Figure 5. Angiographic and TEE assessment of the aortic regurgitation pre (A) and post (B) Helio and SAPIEN XT implantation.
Discussion
The Helio transcatheter aortic dock is the first dedicated transcatheter device for the treatment of pure AR. The current system facilitates a fully percutaneous transarterial procedure. A potential advantage of the system is that incorporation of the native cusps into the device contributes not only to fixation, but also to effective paravalvular sealing. An intended benefit of incorporating the cusps into the device is the potential to stabilise the aortic root and reduce the tendency for ongoing dilation of the aortic root. Earlier experience with the transapical-transarterial approach also demonstrated the feasibility of treating carefully selected aortic stenosis patients with annuli too large for conventional balloon-expandable transcatheter aortic valve implantation.
Alternative devices
Recent reports have documented early experience with “off-label” use of self-expanding THVs in the setting of predominant AR1-4. With the CoreValve device (Medtronic, Minneapolis, MN, USA), secondary anchoring in the ascending aorta contributes to stabilisation, while with the JenaValve device (JenaValve Technology GmbH, Munich, Germany) clips assist with positioning at the level of the native cusps5. Although successful implantation and favourable clinical outcomes have been reported, paravalvular AR, malposition, and ongoing dilation of the aortic root remain concerns4.
Procedural concerns
As compared to conventional transfemoral TAVR for severe aortic stenosis there are additional considerations. The requirement for large sheath access simultaneously from both femoral arteries and the aorta may exclude some patients from consideration. Positioning of the dock requires transoesophageal echocardiographic guidance. Simultaneous positioning and deployment of the dock and SAPIEN XT THV adds a level of complexity. Retrieval and removal of the deployed dock system is not currently possible. Future design modifications may reduce these concerns.
Conclusion
In conclusion, isolated native AR in patients in whom conventional aortic valve replacement is undesirable represents a therapeutic challenge because of the lack of purpose-specific transcatheter devices. THVs intended for patients with aortic stenosis have been used in this setting. However, suboptimal annular anchoring resulting in malposition and migration, suboptimal sealing with paravalvular regurgitation, and ongoing outward radial forces associated with self-expanding devices in the setting of an enlarged and enlarging root are a concern. The Helio transcatheter aortic dock is the first dedicated device for the percutaneous treatment of pure AR. Early experience demonstrates feasibility and efficacy. Further evaluation continues.
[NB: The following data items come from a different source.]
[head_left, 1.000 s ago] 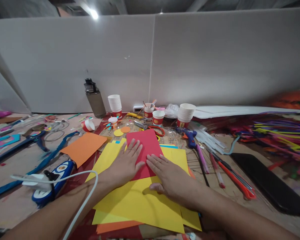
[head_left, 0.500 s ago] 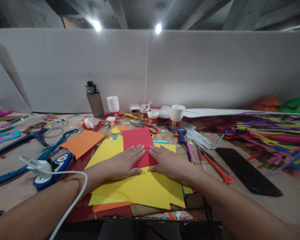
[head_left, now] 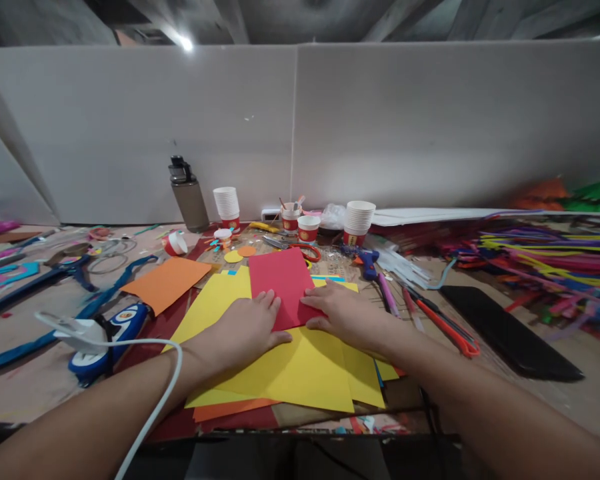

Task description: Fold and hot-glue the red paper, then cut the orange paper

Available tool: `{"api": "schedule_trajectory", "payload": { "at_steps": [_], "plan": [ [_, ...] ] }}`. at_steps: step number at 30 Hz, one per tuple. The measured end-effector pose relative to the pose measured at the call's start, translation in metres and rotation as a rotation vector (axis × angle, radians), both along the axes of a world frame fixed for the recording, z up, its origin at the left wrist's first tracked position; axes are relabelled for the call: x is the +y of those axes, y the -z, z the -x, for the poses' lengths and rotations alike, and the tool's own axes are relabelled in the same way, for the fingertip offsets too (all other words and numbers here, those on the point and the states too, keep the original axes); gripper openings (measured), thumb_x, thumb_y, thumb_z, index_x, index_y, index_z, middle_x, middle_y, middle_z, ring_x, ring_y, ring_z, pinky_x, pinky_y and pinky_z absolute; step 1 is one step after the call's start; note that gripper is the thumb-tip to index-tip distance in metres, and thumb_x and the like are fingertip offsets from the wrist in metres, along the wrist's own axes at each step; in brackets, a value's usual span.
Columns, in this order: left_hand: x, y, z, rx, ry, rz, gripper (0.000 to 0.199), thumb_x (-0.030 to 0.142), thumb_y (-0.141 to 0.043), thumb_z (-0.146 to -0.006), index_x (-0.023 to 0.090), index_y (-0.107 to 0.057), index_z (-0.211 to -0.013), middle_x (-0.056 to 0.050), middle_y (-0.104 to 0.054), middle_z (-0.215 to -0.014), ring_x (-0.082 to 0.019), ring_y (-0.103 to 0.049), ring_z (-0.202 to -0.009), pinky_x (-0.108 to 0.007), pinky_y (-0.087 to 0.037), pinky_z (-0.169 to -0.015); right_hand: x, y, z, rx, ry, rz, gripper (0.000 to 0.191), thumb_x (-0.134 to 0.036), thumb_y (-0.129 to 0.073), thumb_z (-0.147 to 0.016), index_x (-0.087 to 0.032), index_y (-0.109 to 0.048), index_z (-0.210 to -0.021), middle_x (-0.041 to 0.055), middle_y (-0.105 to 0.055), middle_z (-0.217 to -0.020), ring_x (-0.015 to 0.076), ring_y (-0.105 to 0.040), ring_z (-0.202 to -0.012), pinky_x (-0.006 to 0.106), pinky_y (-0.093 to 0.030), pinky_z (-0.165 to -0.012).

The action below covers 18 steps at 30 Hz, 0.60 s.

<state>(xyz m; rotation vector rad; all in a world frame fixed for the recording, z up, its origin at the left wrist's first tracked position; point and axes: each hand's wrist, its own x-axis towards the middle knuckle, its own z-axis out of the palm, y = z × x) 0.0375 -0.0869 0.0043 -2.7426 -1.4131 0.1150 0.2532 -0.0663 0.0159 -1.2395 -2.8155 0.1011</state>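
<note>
A red sheet [head_left: 283, 283] lies on top of overlapping yellow sheets [head_left: 300, 373] in the middle of the table. My left hand [head_left: 245, 330] rests palm down at the red sheet's lower left edge, its thumb on the yellow paper and its fingers extended. On the right side of the red sheet lies my right hand [head_left: 347, 313], flat, with its fingertips on the red paper. Neither hand grasps anything. An orange sheet [head_left: 170, 283] is to the left of the pile, and orange paper also shows under its front edge.
Scissors [head_left: 307, 251], paper cups [head_left: 309, 229] and a bottle [head_left: 189, 200] stand or lie behind the paper. At right are a glue gun [head_left: 369, 263], a red-handled tool [head_left: 447, 327], a black phone [head_left: 510, 333] and pipe cleaners [head_left: 555, 260]. A white cable [head_left: 173, 383] crosses my left forearm.
My left hand has slid slightly left and down, off most of the red sheet. My right hand has shifted a little right and up. The view has turned slightly.
</note>
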Motion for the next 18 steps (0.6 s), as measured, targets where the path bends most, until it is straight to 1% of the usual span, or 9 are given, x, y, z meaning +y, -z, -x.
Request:
{"api": "schedule_trajectory", "payload": {
  "at_steps": [3,6,9,13,16,18],
  "plan": [
    [0.008,0.002,0.005,-0.115,-0.027,0.014,0.061,0.055,-0.046,-0.090,0.011,-0.055,-0.132,-0.018,-0.053,-0.140,-0.033,-0.051,-0.128,-0.044,-0.044,-0.105,0.003,0.001,-0.001,0.022,-0.036,-0.002,0.026,-0.033,-0.059,-0.089,-0.020,-0.071,-0.108,0.0104,-0.070,-0.110,0.0253,-0.063,-0.104,0.037,-0.045,-0.092],
    [0.016,0.006,0.010,-0.199,-0.030,0.035,0.060,0.056,-0.049,-0.088,0.015,-0.057,-0.130,-0.015,-0.057,-0.137,-0.031,-0.052,-0.127,-0.042,-0.044,-0.104,0.005,0.002,-0.001,0.082,-0.042,0.021,0.026,-0.034,-0.054,-0.093,-0.022,-0.071,-0.108,0.0083,-0.071,-0.109,0.0227,-0.064,-0.103,0.034,-0.046,-0.089],
    [0.019,0.006,0.012,-0.243,-0.019,0.051,0.056,0.055,-0.051,-0.087,0.018,-0.058,-0.128,-0.012,-0.059,-0.134,-0.031,-0.056,-0.122,-0.041,-0.046,-0.101,0.006,0.004,-0.002,0.131,-0.043,0.039,0.025,-0.033,-0.054,-0.093,-0.023,-0.072,-0.107,0.0064,-0.071,-0.108,0.0213,-0.064,-0.101,0.032,-0.046,-0.088],
    [0.021,0.003,0.015,-0.294,0.017,0.087,0.053,0.051,-0.051,-0.088,0.020,-0.056,-0.131,-0.009,-0.061,-0.132,-0.027,-0.058,-0.117,-0.039,-0.046,-0.099,0.007,0.007,-0.001,0.161,-0.039,0.057,0.024,-0.031,-0.052,-0.093,-0.024,-0.073,-0.103,0.0058,-0.073,-0.103,0.0207,-0.064,-0.098,0.032,-0.047,-0.087],
    [0.023,0.003,0.016,-0.318,0.011,0.110,0.052,0.051,-0.050,-0.088,0.022,-0.056,-0.131,-0.007,-0.061,-0.132,-0.026,-0.057,-0.118,-0.037,-0.045,-0.100,0.007,0.010,-0.001,0.165,-0.009,0.052,0.023,-0.029,-0.052,-0.093,-0.023,-0.073,-0.101,0.0064,-0.073,-0.102,0.0211,-0.064,-0.097,0.032,-0.047,-0.087],
    [0.026,0.005,0.018,-0.324,0.011,0.125,0.054,0.053,-0.050,-0.087,0.023,-0.055,-0.133,-0.007,-0.059,-0.135,-0.027,-0.055,-0.122,-0.038,-0.043,-0.103,0.008,0.012,-0.002,0.171,0.000,0.058,0.021,-0.027,-0.053,-0.092,-0.023,-0.073,-0.099,0.0057,-0.073,-0.103,0.0207,-0.064,-0.097,0.032,-0.047,-0.087]
  ]
}}
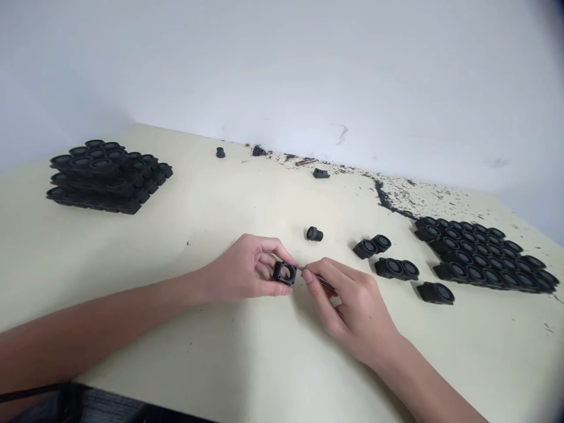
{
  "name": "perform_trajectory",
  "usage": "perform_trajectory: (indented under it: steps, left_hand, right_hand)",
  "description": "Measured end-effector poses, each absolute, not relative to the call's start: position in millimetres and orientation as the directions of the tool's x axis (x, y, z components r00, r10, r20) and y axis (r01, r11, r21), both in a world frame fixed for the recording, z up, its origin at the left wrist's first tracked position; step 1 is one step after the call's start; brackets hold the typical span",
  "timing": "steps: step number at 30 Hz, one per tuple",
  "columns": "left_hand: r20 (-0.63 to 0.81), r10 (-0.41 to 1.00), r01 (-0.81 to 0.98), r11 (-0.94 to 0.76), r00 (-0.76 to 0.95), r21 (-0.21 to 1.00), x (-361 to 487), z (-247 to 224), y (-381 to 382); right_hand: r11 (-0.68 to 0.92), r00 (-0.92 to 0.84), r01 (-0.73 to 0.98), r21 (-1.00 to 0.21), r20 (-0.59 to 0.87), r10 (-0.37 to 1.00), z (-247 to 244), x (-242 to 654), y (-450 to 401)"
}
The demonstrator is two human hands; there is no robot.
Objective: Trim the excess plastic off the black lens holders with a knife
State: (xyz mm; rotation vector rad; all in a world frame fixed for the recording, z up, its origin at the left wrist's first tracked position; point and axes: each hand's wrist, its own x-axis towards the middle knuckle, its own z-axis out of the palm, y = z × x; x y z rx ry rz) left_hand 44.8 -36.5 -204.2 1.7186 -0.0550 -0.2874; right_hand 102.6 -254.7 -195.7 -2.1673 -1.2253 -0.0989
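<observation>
Between the thumb and fingers of my left hand [259, 267] is a small black square part [278, 274] with a round hole through it. My right hand [348, 294] pinches a thin metal tool [325, 283] like a pen, and its tip points at the right edge of the square part. Whether the tip touches the part I cannot tell. Just beyond my hands lies a ribbed black threaded piece [314, 234] on its side. To the right of my right hand are several loose black parts with round openings, one of them a single black part [436, 292].
A stacked block of black round-topped parts [101, 170] stands at the left. Rows of similar parts [480, 252] fill the right side. A small black cylinder [221, 153] and a black bracket-like piece [321, 173] lie farther back. Black shavings [385, 197] are strewn along the wall.
</observation>
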Motion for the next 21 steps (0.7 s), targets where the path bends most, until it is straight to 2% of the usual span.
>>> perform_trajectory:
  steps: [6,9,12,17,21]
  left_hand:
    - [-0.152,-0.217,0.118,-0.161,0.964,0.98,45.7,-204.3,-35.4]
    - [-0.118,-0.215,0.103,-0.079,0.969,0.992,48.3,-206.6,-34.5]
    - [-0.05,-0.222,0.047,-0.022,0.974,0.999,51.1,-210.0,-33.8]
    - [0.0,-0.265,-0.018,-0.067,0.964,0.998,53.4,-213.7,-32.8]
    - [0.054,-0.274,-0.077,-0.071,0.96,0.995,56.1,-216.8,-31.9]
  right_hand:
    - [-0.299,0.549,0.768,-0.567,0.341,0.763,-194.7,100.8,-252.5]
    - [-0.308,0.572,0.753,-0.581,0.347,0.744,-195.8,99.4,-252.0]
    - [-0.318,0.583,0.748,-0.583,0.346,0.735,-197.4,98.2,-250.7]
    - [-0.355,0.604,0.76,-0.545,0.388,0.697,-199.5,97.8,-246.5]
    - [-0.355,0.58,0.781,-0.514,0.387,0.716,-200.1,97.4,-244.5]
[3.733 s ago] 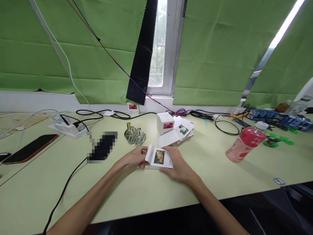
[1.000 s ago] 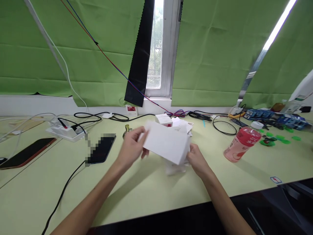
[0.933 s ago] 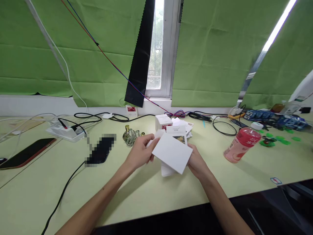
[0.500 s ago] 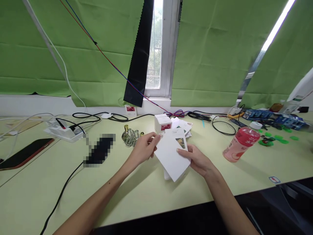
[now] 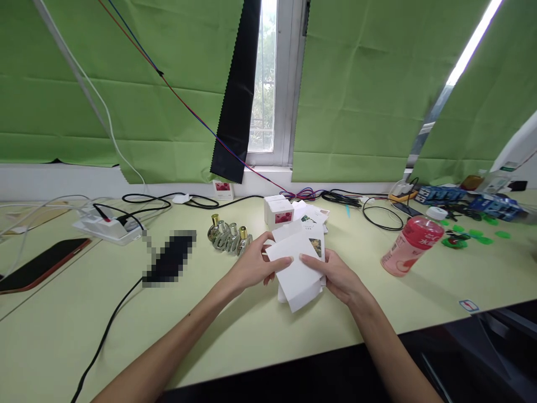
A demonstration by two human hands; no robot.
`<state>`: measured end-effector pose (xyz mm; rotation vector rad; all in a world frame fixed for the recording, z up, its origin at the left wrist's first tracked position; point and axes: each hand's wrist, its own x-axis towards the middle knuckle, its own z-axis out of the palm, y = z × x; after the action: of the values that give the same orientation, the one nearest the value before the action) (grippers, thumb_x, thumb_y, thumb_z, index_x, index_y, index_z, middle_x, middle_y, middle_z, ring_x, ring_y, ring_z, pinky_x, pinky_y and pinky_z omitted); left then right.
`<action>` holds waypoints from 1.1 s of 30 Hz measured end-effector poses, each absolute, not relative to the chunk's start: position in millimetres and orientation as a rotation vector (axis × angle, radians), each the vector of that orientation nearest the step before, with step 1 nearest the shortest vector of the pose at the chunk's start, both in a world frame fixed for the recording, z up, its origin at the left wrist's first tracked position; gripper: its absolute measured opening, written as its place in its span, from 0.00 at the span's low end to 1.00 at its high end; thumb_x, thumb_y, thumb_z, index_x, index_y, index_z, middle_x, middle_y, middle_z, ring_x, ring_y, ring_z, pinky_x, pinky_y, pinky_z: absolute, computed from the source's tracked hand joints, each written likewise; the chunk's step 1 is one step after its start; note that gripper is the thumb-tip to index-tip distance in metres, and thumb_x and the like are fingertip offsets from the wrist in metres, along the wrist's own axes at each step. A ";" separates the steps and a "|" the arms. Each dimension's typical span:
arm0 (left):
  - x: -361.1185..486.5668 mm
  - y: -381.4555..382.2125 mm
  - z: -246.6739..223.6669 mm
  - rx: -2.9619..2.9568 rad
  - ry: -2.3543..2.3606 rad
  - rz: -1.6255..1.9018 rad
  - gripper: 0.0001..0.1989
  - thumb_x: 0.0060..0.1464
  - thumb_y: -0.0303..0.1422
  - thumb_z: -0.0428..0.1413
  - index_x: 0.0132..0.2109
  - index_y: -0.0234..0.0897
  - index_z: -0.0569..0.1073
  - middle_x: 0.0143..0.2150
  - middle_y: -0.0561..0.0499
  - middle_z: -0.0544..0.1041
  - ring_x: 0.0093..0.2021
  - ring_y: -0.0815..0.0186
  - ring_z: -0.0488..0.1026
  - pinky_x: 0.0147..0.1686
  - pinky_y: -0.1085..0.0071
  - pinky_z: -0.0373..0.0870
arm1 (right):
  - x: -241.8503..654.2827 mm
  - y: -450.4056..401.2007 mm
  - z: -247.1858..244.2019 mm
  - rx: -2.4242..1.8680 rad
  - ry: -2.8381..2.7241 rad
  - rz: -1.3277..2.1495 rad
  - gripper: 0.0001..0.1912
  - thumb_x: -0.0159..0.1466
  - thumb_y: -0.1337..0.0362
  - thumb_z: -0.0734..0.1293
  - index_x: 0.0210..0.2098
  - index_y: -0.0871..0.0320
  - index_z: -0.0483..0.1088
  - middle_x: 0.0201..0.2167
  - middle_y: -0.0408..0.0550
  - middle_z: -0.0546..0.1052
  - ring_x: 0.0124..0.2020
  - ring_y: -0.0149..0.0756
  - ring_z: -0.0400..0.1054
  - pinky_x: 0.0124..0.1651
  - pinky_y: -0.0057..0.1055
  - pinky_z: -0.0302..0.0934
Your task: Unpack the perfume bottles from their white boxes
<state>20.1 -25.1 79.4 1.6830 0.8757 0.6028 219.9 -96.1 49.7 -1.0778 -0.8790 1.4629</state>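
Observation:
Both hands grip a flattened white paper box (image 5: 297,284) above the table. My left hand (image 5: 254,262) pinches its left edge, the thumb pressed on the white face. From the right, my right hand (image 5: 340,275) clasps it with the thumb on top. A small yellow flower picture (image 5: 315,246) shows beside the right thumb. Other white flaps or sheets show under the top one; whether they belong to the same box I cannot tell. Small glass bottles (image 5: 229,236) with gold and silver caps stand left of my left hand.
White boxes (image 5: 278,211) with a red picture and loose flat cartons (image 5: 312,212) lie behind my hands. On the right stands a pink drink bottle (image 5: 411,246). A phone (image 5: 46,264), a power strip (image 5: 109,229) and black cables (image 5: 113,316) occupy the left.
My left hand has moved in, its thumb now lying on the white box's face. The box has turned a little, and its flaps have shifted. My right hand stays nearly in place.

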 end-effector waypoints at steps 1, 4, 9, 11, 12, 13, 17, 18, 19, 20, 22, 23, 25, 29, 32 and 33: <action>20.5 -24.4 80.1 1.702 0.900 0.601 0.26 0.49 0.47 0.64 0.48 0.37 0.68 0.23 0.56 0.72 0.17 0.71 0.66 0.14 0.77 0.59 | 221.3 -96.1 48.8 -1.063 -0.885 1.478 0.25 0.54 0.55 0.78 0.47 0.61 0.76 0.45 0.54 0.81 0.44 0.43 0.77 0.41 0.30 0.71; 23.1 -22.9 83.4 1.756 0.962 0.630 0.22 0.48 0.48 0.64 0.41 0.36 0.72 0.21 0.56 0.70 0.16 0.72 0.63 0.13 0.76 0.56 | 221.6 -94.9 46.8 -1.065 -0.836 1.477 0.25 0.53 0.56 0.79 0.47 0.61 0.76 0.47 0.54 0.81 0.45 0.44 0.77 0.44 0.32 0.72; 30.9 -19.9 86.7 1.704 0.976 0.809 0.21 0.47 0.50 0.64 0.31 0.34 0.74 0.24 0.54 0.72 0.21 0.73 0.64 0.17 0.77 0.55 | 216.5 -93.4 48.3 -1.109 -0.702 1.432 0.25 0.53 0.56 0.78 0.47 0.61 0.75 0.47 0.56 0.81 0.45 0.45 0.78 0.43 0.33 0.73; 34.3 -17.8 85.0 1.663 0.995 0.857 0.22 0.46 0.51 0.64 0.29 0.34 0.71 0.25 0.53 0.73 0.23 0.71 0.68 0.19 0.77 0.57 | 215.4 -94.2 50.3 -1.098 -0.683 1.430 0.24 0.54 0.57 0.78 0.47 0.62 0.75 0.46 0.56 0.81 0.44 0.44 0.78 0.43 0.33 0.74; 35.9 -16.6 83.4 1.655 1.017 0.877 0.23 0.46 0.51 0.64 0.29 0.35 0.70 0.26 0.53 0.73 0.24 0.70 0.69 0.20 0.77 0.58 | 215.3 -94.8 51.2 -1.092 -0.682 1.427 0.24 0.55 0.57 0.78 0.47 0.62 0.75 0.45 0.56 0.82 0.43 0.44 0.78 0.43 0.33 0.74; 37.4 -15.6 81.6 1.657 1.042 0.898 0.24 0.45 0.52 0.65 0.29 0.36 0.69 0.25 0.53 0.73 0.25 0.69 0.70 0.20 0.77 0.59 | 215.5 -95.3 52.0 -1.087 -0.683 1.426 0.23 0.55 0.58 0.78 0.46 0.62 0.75 0.45 0.56 0.82 0.42 0.44 0.79 0.43 0.32 0.74; 39.7 -15.6 76.1 1.617 1.076 0.898 0.25 0.47 0.53 0.64 0.39 0.39 0.67 0.28 0.54 0.74 0.23 0.70 0.70 0.18 0.77 0.59 | 218.5 -95.0 52.0 -1.078 -0.670 1.415 0.23 0.53 0.59 0.79 0.45 0.63 0.76 0.43 0.56 0.82 0.42 0.46 0.79 0.44 0.35 0.75; 39.1 -17.0 75.8 1.586 1.056 0.852 0.26 0.48 0.53 0.62 0.43 0.40 0.67 0.30 0.53 0.75 0.22 0.70 0.69 0.17 0.78 0.59 | 219.8 -94.3 51.4 -1.077 -0.654 1.402 0.23 0.53 0.59 0.79 0.45 0.62 0.76 0.42 0.55 0.82 0.42 0.47 0.79 0.45 0.37 0.75; 38.2 -18.9 75.9 1.556 1.026 0.788 0.27 0.49 0.54 0.62 0.47 0.41 0.66 0.32 0.52 0.75 0.22 0.71 0.69 0.16 0.77 0.58 | 221.2 -93.4 50.6 -1.076 -0.637 1.384 0.23 0.52 0.59 0.79 0.44 0.62 0.76 0.42 0.55 0.83 0.43 0.48 0.79 0.46 0.39 0.75; 37.0 -21.0 76.2 1.534 0.985 0.711 0.29 0.50 0.54 0.62 0.51 0.41 0.65 0.34 0.51 0.76 0.22 0.71 0.69 0.15 0.77 0.59 | 222.5 -92.7 49.8 -1.073 -0.622 1.364 0.23 0.52 0.59 0.79 0.44 0.61 0.76 0.42 0.55 0.83 0.43 0.48 0.79 0.47 0.40 0.75; 35.0 -25.3 76.2 1.509 0.886 0.591 0.33 0.49 0.52 0.63 0.55 0.42 0.63 0.37 0.50 0.77 0.23 0.70 0.70 0.16 0.77 0.61 | 224.6 -92.0 48.7 -1.064 -0.621 1.333 0.22 0.52 0.58 0.79 0.43 0.60 0.76 0.42 0.55 0.83 0.44 0.49 0.79 0.48 0.42 0.75; 34.6 -27.0 75.3 1.500 0.852 0.567 0.34 0.48 0.50 0.64 0.56 0.42 0.62 0.37 0.49 0.77 0.24 0.70 0.70 0.16 0.77 0.61 | 225.2 -92.2 48.4 -1.064 -0.635 1.324 0.22 0.52 0.58 0.79 0.43 0.60 0.76 0.42 0.55 0.83 0.44 0.50 0.78 0.48 0.42 0.74; 35.7 -28.5 71.3 1.484 0.851 0.606 0.35 0.47 0.48 0.66 0.56 0.40 0.61 0.35 0.50 0.77 0.24 0.70 0.71 0.16 0.78 0.61 | 225.9 -93.2 48.1 -1.080 -0.687 1.316 0.22 0.52 0.56 0.79 0.42 0.60 0.77 0.42 0.55 0.82 0.44 0.50 0.78 0.48 0.43 0.74; 42.8 -19.6 56.9 1.550 0.925 0.691 0.36 0.47 0.47 0.67 0.56 0.39 0.59 0.32 0.51 0.78 0.21 0.68 0.71 0.16 0.77 0.60 | 233.8 -89.1 48.0 -1.123 -0.855 1.255 0.27 0.51 0.53 0.79 0.46 0.58 0.75 0.44 0.54 0.82 0.44 0.51 0.78 0.48 0.44 0.72; 48.4 -0.3 52.6 1.691 0.962 0.645 0.28 0.56 0.48 0.58 0.56 0.38 0.58 0.28 0.52 0.77 0.19 0.65 0.72 0.17 0.73 0.64 | 254.6 -69.4 48.8 -1.234 -0.918 1.005 0.29 0.48 0.53 0.79 0.46 0.59 0.73 0.46 0.56 0.81 0.45 0.51 0.77 0.47 0.44 0.71; 50.6 8.2 54.4 1.770 1.041 0.684 0.23 0.60 0.47 0.54 0.55 0.39 0.60 0.29 0.52 0.77 0.21 0.64 0.73 0.19 0.71 0.66 | 264.1 -59.0 49.7 -1.286 -0.909 0.887 0.29 0.48 0.53 0.78 0.45 0.60 0.72 0.46 0.57 0.80 0.45 0.51 0.76 0.47 0.44 0.71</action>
<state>50.6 8.2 54.4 1.7698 1.0412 0.6839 264.1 -59.0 49.7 -1.2862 -0.9094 0.8873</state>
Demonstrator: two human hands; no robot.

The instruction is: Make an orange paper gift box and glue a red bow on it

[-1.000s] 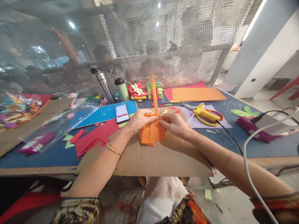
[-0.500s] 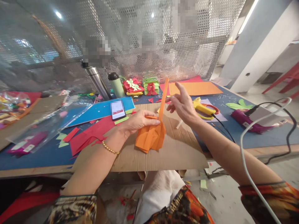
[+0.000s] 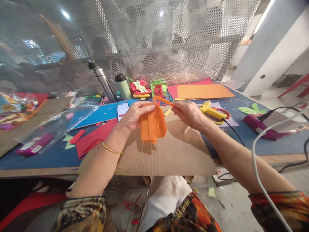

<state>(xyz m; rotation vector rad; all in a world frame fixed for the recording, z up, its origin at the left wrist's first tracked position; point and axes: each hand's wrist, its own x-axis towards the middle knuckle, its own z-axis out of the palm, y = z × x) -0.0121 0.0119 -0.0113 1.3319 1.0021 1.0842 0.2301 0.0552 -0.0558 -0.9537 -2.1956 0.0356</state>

Conflict of interest statement
J. G. Webb and J. Ye are consultants for Edwards Lifesciences. S. Pasupati is a proctor for Edwards Lifesciences, Medtronic and St. Jude Medical. The other authors have no conflicts of interest to declare.
Online data supplement
Online Figure 1. The Helio dock.
Online Figure 2. Two Amplatz Extra-Stiff wires placed into the left ventricle.
Online Figure 3. Angiographic (left panel) and TEE (right panel) final assessment of dock position (red arrow) before SAPIEN XT deployment. The dock is nicely placed at the basal attachment of the native aortic cusps.